### EXERCISE
Each line of the entries, from the first to the line containing "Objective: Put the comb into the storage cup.", is to be transcribed exactly as it stands; include no other lines.

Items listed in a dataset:
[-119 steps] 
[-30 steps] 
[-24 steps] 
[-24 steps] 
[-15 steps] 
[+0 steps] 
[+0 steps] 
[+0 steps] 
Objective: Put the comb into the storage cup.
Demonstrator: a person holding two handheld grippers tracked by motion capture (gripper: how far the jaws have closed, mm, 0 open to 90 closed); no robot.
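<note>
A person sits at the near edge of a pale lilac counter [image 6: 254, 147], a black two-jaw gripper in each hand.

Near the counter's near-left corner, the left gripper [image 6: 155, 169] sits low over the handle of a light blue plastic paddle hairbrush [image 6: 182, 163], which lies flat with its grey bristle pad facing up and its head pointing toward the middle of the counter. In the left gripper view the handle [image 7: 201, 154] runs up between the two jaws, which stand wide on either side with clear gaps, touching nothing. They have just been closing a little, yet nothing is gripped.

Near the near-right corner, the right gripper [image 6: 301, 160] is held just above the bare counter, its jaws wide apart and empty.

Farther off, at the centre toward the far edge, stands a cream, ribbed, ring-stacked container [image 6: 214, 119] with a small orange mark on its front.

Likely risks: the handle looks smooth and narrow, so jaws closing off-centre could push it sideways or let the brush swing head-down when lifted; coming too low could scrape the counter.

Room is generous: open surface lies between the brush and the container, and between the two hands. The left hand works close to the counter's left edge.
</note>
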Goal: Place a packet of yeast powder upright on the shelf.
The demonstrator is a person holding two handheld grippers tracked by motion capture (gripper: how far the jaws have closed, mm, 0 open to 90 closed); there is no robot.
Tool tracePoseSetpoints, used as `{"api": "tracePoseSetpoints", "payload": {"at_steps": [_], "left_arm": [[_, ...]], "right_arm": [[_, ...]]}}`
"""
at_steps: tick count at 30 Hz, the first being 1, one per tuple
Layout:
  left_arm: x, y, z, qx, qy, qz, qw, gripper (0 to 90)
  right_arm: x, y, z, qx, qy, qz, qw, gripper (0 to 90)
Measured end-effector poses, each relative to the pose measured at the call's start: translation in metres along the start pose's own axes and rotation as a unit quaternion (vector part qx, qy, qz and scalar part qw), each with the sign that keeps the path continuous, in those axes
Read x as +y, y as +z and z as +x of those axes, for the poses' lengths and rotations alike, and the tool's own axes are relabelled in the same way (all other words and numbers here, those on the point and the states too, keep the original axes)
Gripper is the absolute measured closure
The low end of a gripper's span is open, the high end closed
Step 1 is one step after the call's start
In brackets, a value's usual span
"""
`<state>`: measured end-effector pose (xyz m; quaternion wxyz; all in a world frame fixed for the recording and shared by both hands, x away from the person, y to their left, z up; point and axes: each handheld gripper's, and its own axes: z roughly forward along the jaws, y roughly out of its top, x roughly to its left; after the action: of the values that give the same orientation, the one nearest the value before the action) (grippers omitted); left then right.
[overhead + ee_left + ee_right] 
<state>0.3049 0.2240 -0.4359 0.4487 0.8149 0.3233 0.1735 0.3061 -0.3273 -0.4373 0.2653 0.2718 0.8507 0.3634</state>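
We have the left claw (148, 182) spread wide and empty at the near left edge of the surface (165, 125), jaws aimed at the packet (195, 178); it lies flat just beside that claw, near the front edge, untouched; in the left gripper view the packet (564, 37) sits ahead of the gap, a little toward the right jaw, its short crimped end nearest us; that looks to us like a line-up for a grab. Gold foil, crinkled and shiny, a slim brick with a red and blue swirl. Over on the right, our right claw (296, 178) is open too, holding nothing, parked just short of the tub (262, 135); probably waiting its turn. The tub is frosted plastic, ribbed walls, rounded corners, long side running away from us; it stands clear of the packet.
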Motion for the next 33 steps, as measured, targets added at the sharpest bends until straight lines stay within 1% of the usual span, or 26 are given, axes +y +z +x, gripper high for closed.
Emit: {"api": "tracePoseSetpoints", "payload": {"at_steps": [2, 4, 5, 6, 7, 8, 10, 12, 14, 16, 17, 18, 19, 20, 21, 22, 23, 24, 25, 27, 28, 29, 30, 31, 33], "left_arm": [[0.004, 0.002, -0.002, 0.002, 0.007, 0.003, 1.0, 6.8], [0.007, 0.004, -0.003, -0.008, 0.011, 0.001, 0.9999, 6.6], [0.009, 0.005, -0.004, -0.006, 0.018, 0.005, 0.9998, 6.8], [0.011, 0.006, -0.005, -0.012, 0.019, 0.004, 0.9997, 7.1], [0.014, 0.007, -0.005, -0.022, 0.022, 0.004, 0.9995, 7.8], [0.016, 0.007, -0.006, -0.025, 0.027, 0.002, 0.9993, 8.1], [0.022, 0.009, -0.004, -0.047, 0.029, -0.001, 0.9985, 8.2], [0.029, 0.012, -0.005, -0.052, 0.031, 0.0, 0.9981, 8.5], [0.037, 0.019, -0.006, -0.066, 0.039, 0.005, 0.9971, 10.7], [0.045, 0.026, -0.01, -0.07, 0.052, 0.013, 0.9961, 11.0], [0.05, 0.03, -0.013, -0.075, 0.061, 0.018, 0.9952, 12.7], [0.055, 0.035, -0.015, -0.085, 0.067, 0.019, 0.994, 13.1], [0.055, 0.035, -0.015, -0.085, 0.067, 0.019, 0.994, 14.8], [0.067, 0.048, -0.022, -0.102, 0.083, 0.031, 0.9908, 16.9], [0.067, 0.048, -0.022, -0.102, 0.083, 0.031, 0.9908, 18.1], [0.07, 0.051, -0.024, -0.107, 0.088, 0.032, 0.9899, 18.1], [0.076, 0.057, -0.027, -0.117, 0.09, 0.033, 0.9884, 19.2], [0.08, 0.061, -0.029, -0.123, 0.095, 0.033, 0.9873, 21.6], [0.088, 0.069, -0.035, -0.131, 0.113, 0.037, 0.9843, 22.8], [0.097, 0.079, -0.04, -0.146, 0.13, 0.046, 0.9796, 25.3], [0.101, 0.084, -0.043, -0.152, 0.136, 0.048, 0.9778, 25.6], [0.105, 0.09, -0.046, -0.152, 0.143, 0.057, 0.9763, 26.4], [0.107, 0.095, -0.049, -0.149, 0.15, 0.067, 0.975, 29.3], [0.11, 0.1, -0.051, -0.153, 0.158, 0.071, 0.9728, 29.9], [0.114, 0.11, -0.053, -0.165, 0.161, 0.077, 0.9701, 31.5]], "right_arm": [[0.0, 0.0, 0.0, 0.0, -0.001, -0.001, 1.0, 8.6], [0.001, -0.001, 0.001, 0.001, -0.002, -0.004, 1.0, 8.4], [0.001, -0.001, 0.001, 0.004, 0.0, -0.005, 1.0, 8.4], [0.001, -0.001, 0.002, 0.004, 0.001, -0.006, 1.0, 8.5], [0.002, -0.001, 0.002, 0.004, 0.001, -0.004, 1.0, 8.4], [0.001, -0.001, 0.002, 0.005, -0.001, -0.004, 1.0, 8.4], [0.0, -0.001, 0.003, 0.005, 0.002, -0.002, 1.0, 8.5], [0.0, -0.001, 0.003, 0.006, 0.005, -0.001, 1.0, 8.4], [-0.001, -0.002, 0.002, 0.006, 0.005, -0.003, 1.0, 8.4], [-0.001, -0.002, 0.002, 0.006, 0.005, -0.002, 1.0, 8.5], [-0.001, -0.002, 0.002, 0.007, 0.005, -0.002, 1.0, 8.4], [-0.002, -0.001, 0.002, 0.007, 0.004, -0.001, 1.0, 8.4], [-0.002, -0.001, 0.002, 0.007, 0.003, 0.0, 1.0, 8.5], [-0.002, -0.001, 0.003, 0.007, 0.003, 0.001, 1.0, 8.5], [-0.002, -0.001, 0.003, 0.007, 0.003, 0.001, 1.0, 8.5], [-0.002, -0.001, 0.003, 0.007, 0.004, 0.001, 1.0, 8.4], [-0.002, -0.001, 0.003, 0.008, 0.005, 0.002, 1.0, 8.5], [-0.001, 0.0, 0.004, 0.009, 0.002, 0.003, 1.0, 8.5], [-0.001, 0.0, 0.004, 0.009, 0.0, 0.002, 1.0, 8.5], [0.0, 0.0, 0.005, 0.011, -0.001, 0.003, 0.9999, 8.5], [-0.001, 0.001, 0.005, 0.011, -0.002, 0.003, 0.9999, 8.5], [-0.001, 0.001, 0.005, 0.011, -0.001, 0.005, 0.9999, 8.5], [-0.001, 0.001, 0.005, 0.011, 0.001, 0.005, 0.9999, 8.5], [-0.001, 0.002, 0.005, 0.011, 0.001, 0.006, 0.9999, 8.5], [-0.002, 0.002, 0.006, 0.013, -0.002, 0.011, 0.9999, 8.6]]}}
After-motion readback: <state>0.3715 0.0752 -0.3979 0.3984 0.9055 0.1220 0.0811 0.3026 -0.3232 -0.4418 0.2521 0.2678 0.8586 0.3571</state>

### EXERCISE ANSWER
[-119 steps] 
[-30 steps] 
[-24 steps] 
[-24 steps] 
[-15 steps] 
[+0 steps] 
[+0 steps] 
[+0 steps] 
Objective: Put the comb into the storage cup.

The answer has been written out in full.